There is a way of doing it, using two matching sections. It is described in
either the ARRL Handbook, or Antenna Manual. It takes a length of 50 Ohm
coax (NOT 1/4 wave) + a length of 75 Ohm coax (NOT 1/4 wave) to match to 50
Ohms. If I run across it, I will post it.

Before you do all that, put up the antenna and feed it with 50 Ohm coax.
Measure the SWR. Often the dipole impedance is closer to 50 than 75 Ohms,
and it is not worth doing anything about it, especially an inverted V.
Certainly, don't do anything if your radio has a built in antenna tuner.

Tam/WB2TT
"Tom Sedlack" wrote in message
...
I asked this before and was told that for relatively short runs (under 50
ft), using 50 ohm coax to feed dipoles is fine.
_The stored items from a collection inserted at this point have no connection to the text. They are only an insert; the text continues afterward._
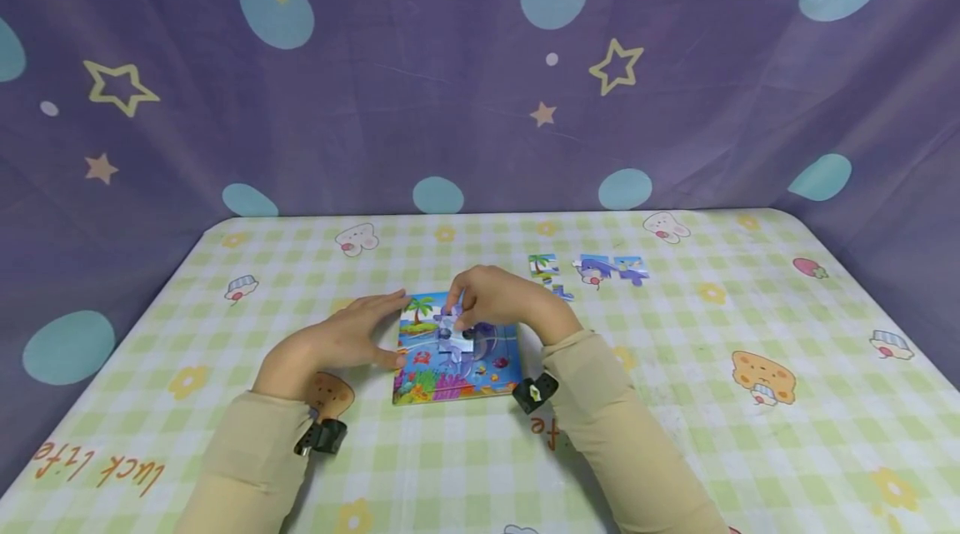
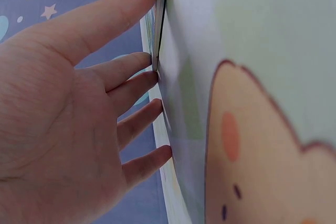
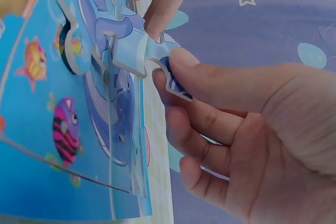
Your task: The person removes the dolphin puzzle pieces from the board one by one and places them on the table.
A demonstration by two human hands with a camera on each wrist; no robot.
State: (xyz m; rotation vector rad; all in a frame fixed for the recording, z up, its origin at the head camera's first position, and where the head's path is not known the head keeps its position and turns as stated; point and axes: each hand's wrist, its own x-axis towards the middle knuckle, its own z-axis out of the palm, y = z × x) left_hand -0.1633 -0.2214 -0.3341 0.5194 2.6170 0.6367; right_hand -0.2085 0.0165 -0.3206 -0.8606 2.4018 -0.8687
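At the middle of a green checked tablecloth [image 1: 675,401], a left hand [image 1: 330,348] with spread fingers steadies a square sea-picture puzzle board [image 1: 480,371] while a right hand [image 1: 498,299] pinches a blue cardboard puzzle piece [image 3: 144,56] over its centre.

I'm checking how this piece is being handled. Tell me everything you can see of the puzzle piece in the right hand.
The puzzle piece is a thin, flat, card-like jigsaw cutout with white edges, printed pale blue and darker blue. It has rounded knobs and notches. The right hand pinches its outer end between thumb and fingers, holding it over the puzzle board; its inner end lies against the board's dolphin picture. Whether it is fully seated cannot be told.
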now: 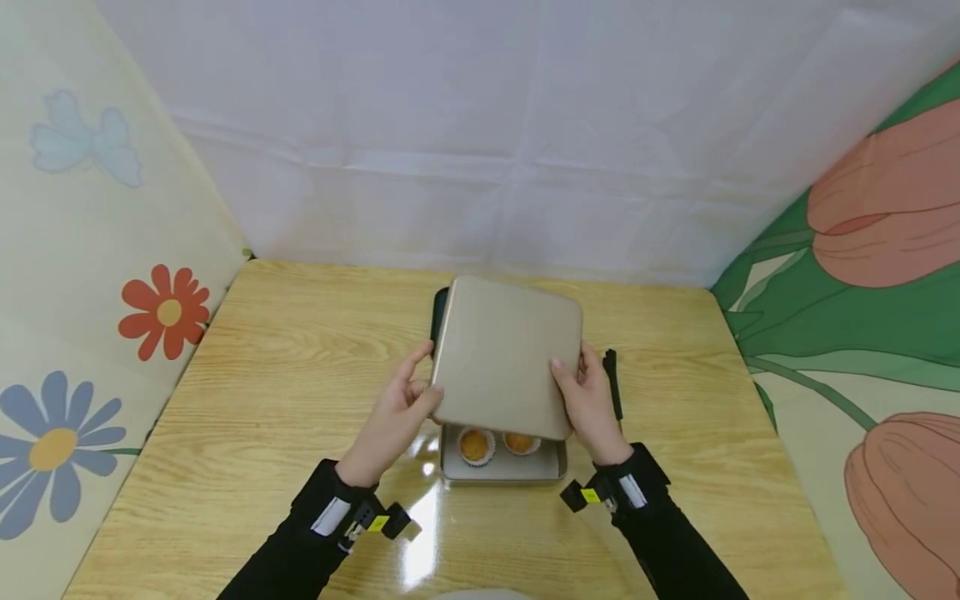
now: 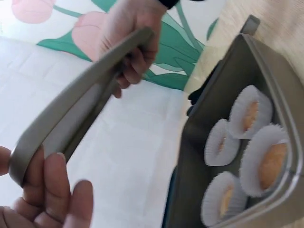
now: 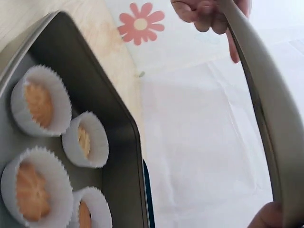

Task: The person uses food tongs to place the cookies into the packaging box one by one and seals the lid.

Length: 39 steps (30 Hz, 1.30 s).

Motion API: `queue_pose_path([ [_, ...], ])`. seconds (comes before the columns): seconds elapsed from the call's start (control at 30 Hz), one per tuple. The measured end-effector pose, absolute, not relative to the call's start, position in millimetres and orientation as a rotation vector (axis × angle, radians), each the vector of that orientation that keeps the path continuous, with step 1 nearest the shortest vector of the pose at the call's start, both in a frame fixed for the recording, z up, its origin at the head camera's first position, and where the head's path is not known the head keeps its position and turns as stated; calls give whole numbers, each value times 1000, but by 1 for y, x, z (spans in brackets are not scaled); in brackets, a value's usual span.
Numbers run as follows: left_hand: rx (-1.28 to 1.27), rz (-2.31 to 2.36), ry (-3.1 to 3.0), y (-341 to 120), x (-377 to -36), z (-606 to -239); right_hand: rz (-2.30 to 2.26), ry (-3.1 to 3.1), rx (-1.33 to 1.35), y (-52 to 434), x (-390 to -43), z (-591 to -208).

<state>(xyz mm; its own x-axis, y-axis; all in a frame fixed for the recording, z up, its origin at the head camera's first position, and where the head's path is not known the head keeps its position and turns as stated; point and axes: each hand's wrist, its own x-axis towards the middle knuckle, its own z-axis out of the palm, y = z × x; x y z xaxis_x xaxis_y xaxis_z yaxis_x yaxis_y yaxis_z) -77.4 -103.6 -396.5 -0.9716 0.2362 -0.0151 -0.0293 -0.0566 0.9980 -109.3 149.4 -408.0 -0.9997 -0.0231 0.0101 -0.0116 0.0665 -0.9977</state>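
Observation:
A flat beige-grey metal lid (image 1: 510,358) is held tilted above a metal baking pan (image 1: 502,475). My left hand (image 1: 393,421) grips the lid's left edge, thumb on top and fingers beneath. On the opposite edge, my right hand (image 1: 590,404) pinches it the same way. Lid and pan are apart, as both wrist views show. Several cupcakes in white paper cups stand in the pan; one cupcake (image 2: 262,161) shows well in the left wrist view and another cupcake (image 3: 40,102) in the right. From the head view, the lid hides most of the pan.
Beside the right hand lies a black-handled utensil (image 1: 613,385), its other end hidden. A dark object (image 1: 439,312) shows behind the lid's left side. At the table's (image 1: 262,400) near edge, a pale rounded rim (image 1: 482,595) is partly in view. A white sheet (image 1: 480,167) hangs behind.

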Motion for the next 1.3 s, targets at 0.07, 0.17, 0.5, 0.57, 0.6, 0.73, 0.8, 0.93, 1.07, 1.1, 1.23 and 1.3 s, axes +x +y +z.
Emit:
queue_pose_path([
  [0.07, 155, 2038, 2118, -104, -78, -404, -2061, 2378, -69, 150, -105, -410],
  [0.17, 84, 1842, 2376, -99, -76, -416, -1920, 2502, -87, 150, -98, -417],
  [0.5, 4, 1402, 2863, -84, -59, -453, -1647, 2661, 15, 148, -81, -454],
  [0.57, 12, 1353, 2902, -82, -58, -459, -1623, 2657, 15, 149, -81, -459],
  [0.6, 13, 1339, 2910, -82, -58, -461, -1610, 2652, 21, 150, -80, -461],
  [0.73, 4, 1303, 2912, -78, -55, -468, -1578, 2646, 40, 152, -79, -467],
  [0.8, 8, 1297, 2921, -77, -53, -470, -1559, 2642, 57, 154, -79, -470],
  [0.93, 26, 1281, 2959, -75, -51, -474, -1539, 2627, 73, 155, -78, -476],
  [1.07, 12, 1279, 2958, -74, -51, -474, -1529, 2613, 81, 156, -79, -478],
  [1.1, 2, 1271, 2951, -74, -52, -474, -1532, 2608, 81, 156, -79, -478],
  [1.23, -15, 1243, 2932, -74, -52, -473, -1528, 2589, 99, 155, -80, -477],
  [1.3, -14, 1227, 2932, -75, -51, -473, -1515, 2581, 111, 154, -80, -477],
])
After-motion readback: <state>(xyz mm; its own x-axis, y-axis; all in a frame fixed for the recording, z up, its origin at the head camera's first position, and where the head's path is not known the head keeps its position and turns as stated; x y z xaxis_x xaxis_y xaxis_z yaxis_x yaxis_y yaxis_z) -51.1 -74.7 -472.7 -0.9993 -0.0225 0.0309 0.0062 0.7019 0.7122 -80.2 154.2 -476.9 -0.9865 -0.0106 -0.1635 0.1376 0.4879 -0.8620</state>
I keep coming back to this in my head because I model a dipole and I get a
VSWR of 1.5 using 50 ohm feed and I get 1:1 if I model with 75 ohm feed.

My plan for my little antenna farm is to have a run of 50 ohm coax to a
remote antenna switch. Create a few dipoles and feed them with 75 ohm

coax.
I saw an equation someplace that, I believe, gave the length of 75 ohm

feed
required to transform the impedance to 50 ohms at a given frequency. I

would
cut the cable to this length then connect to the 50 ohm antenna switch.

246 x Velocity Factor
L = -----------------------------
Freq


Does all this make sense? Am I going overboard (a curse of trying to be a
perfectionist)? I don't want to use a tuner because; 1 - I don't own one
and 2 - they waste power (I want to try QRPish operation).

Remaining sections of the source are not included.